Would you repeat exactly the part of the listing below that runs from the line containing "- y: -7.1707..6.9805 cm" down to the line containing "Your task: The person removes", inclusive, and nothing else?

--- RECORDS TO USE ---

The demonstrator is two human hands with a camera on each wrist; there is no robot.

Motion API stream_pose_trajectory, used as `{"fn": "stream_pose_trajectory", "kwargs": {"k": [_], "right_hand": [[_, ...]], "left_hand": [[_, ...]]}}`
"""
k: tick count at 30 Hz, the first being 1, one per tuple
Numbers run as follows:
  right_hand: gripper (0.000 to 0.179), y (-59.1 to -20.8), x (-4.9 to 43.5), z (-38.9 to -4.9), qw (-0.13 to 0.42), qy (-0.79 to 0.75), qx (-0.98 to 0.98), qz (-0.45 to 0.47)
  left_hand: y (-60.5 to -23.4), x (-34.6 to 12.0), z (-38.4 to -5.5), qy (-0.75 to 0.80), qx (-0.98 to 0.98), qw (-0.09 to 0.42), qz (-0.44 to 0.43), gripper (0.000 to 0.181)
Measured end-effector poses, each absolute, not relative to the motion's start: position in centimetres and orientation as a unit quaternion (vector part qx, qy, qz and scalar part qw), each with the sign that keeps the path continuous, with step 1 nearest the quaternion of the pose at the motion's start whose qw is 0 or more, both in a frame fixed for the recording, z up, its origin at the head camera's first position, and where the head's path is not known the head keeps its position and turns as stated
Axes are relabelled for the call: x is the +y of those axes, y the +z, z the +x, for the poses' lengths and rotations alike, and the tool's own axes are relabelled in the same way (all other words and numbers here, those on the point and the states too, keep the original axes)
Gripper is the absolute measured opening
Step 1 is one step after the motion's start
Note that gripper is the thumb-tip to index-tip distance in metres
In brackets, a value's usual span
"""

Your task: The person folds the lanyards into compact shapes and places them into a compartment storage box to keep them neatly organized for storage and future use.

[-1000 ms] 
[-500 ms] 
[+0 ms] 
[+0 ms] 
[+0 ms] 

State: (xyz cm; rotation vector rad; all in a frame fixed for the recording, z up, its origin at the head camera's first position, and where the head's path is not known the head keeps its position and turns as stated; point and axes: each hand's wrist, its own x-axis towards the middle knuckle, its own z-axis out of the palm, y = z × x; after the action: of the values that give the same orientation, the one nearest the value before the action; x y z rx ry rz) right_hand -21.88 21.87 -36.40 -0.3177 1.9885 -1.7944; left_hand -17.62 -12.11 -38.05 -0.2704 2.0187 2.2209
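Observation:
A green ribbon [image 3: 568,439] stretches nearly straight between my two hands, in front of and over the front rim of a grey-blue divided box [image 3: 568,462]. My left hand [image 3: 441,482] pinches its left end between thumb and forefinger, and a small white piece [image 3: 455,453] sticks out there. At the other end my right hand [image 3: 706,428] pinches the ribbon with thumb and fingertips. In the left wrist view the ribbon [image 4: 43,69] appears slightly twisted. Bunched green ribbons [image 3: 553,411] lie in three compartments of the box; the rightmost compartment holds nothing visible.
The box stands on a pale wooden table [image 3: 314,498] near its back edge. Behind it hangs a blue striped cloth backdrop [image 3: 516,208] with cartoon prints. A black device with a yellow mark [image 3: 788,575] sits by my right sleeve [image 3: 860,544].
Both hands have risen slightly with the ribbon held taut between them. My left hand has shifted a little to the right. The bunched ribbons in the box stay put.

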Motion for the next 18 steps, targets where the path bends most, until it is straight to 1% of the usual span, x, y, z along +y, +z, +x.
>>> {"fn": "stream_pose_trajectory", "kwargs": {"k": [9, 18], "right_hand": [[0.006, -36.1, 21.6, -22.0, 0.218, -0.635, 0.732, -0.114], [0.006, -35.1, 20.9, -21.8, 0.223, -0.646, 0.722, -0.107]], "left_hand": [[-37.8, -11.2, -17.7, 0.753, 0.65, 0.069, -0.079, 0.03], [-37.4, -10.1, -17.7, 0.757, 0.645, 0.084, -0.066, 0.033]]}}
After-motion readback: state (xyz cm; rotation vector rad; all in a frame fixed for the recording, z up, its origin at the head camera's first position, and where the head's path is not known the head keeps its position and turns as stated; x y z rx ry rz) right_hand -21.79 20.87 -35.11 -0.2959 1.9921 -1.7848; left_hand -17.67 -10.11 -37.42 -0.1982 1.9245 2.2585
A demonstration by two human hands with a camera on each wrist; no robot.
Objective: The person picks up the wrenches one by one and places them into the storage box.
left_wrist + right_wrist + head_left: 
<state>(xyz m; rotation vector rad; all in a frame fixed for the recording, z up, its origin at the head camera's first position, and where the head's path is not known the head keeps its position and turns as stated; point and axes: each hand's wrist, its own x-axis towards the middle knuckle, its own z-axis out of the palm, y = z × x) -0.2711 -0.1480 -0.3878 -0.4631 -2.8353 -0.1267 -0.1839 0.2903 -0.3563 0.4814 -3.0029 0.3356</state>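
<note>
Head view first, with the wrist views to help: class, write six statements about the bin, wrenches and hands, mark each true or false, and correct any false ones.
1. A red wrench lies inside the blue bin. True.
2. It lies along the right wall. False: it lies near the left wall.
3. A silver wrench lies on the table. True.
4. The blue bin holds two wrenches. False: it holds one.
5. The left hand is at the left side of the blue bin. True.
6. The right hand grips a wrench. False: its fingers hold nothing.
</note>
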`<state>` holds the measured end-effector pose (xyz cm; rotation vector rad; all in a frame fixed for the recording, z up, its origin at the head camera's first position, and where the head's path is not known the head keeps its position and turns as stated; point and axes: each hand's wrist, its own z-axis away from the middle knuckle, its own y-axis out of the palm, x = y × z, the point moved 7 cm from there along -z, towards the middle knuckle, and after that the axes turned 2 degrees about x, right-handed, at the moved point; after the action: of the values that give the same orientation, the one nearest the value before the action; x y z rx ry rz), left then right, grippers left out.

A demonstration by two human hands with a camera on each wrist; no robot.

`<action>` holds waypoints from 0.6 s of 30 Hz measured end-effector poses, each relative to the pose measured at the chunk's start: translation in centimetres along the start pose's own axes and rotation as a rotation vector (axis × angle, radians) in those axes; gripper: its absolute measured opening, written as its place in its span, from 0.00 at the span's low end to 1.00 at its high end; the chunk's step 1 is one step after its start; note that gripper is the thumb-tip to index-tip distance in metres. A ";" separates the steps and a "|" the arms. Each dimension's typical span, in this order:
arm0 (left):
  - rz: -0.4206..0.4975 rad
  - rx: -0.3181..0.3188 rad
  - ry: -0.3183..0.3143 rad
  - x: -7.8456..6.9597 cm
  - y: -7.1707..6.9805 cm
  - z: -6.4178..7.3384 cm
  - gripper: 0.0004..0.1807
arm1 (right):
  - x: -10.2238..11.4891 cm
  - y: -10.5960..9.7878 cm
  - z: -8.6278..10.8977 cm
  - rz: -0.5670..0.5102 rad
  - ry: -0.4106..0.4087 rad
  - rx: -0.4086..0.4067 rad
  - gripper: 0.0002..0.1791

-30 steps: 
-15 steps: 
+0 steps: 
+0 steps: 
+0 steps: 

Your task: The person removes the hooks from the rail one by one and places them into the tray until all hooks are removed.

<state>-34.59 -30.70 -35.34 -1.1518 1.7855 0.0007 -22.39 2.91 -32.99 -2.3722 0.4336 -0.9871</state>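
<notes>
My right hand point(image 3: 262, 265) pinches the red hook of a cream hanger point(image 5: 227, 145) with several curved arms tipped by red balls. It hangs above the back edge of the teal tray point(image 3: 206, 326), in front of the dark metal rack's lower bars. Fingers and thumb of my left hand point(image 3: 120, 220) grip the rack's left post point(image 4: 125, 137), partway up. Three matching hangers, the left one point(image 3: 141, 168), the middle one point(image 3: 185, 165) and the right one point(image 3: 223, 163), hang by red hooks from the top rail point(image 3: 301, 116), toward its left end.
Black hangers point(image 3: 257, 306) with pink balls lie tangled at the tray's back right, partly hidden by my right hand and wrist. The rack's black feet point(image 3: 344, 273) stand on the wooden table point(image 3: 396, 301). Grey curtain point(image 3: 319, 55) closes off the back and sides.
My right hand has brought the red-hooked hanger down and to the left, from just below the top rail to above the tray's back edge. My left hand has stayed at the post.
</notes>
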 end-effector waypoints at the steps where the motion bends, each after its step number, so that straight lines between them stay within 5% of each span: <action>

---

## TASK OUTPUT
  - y: -7.1707..6.9805 cm
  - z: -6.4178..7.3384 cm
  - gripper: 0.0004..0.1807
arm1 (right):
  - x: -10.2238..11.4891 cm
  - y: -10.5960..9.7878 cm
  - z: -8.6278..10.8977 cm
  - rz: -0.5670..0.5102 rad
  - ry: -0.4106..0.4087 rad
  - rx: -0.4086..0.4067 rad
  - gripper: 0.0002..0.1791

-30 steps: 
-15 steps: 
+0 steps: 
+0 steps: 
+0 steps: 

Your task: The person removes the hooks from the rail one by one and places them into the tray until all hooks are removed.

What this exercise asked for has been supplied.